TASK OBJECTIVE
Repeat exactly, please, the lines that begin at the start of the listing and end at the line holding "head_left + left".

EXERCISE DATA
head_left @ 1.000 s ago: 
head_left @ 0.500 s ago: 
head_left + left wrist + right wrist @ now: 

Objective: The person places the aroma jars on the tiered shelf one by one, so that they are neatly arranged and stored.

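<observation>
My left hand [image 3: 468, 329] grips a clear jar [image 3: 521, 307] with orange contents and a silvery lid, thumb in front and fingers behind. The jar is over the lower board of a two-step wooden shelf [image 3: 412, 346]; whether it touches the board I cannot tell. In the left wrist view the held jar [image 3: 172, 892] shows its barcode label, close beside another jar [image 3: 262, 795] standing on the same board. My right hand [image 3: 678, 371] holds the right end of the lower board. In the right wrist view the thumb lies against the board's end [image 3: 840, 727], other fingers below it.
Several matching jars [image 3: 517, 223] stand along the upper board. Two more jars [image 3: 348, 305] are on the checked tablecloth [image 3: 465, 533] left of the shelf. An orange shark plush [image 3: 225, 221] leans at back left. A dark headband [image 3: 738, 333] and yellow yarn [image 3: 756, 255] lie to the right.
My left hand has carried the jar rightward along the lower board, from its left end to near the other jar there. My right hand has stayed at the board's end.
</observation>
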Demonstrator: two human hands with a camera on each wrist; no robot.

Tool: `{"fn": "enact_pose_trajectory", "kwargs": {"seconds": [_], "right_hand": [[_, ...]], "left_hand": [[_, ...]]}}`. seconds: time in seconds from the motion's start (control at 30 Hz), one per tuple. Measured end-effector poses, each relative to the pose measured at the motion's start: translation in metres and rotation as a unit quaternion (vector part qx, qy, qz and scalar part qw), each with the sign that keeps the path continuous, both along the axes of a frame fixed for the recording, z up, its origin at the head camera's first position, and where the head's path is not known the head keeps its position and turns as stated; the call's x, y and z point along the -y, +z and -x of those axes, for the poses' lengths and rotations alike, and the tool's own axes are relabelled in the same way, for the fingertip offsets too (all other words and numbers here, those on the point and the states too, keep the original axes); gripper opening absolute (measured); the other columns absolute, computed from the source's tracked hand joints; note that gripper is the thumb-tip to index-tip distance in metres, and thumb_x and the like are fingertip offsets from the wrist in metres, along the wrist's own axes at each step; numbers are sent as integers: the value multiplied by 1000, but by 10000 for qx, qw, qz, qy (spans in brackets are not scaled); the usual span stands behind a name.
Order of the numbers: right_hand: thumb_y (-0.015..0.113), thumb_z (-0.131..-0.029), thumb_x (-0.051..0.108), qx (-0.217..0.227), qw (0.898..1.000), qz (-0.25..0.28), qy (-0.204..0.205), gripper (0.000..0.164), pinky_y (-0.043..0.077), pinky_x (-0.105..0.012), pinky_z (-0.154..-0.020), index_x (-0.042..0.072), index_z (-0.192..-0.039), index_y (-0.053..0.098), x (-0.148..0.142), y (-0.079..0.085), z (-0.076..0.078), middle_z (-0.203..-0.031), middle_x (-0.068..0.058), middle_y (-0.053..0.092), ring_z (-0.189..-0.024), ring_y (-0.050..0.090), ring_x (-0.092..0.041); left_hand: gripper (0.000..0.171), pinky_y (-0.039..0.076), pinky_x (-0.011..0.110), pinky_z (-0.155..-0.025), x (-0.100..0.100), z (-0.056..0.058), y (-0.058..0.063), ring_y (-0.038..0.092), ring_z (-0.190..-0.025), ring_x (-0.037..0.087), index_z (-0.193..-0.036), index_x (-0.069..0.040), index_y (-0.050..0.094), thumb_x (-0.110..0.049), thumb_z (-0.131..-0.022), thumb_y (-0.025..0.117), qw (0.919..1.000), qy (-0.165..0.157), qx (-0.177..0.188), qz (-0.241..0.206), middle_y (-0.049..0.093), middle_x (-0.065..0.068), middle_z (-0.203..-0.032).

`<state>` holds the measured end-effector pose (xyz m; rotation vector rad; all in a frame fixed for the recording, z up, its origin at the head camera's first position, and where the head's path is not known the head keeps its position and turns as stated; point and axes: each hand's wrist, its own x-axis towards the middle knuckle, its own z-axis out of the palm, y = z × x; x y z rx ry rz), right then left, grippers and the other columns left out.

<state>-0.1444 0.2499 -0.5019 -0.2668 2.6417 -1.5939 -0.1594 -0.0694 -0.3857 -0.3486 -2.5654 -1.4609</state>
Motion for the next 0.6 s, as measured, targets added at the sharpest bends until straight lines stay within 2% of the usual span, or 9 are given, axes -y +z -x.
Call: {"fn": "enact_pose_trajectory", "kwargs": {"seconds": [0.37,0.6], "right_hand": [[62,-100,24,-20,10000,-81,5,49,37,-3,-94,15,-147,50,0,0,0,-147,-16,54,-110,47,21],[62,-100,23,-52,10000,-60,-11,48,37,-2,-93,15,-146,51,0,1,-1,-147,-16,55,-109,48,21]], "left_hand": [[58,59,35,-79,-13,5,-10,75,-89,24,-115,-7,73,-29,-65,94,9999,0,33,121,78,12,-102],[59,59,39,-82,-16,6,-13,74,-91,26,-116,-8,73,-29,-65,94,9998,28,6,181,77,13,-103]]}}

EXPECTED OUTPUT
head_left @ 1.000 s ago: 
head_left @ 0.500 s ago: 
head_left + left wrist + right wrist @ now: 

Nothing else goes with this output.